What you should do ::
Check each line of the data below for the string "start", then report how many lines have it and nothing else.

== Recorded information

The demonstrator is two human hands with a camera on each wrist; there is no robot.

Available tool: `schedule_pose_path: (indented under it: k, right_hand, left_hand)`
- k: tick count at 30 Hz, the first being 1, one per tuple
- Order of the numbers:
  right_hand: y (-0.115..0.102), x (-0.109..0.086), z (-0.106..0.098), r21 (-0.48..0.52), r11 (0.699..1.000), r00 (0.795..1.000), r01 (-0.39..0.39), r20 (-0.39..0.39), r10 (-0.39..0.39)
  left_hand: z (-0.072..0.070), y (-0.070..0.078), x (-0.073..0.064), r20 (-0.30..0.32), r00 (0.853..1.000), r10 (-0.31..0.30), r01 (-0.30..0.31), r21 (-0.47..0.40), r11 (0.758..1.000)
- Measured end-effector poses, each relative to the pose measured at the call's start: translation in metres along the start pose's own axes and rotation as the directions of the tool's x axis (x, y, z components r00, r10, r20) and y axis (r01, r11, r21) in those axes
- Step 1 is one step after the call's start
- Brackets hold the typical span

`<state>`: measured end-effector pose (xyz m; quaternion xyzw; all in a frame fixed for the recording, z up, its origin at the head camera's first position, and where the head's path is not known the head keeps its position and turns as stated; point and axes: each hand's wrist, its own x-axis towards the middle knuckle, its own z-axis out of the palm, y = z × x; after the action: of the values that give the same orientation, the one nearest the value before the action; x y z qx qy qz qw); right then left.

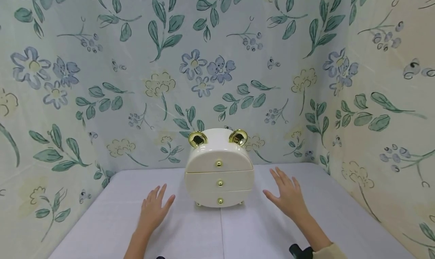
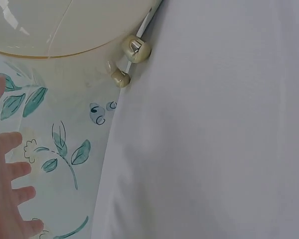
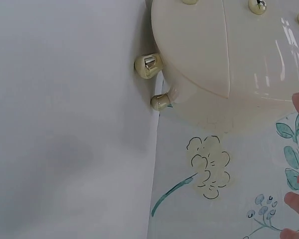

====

Expected answer ::
2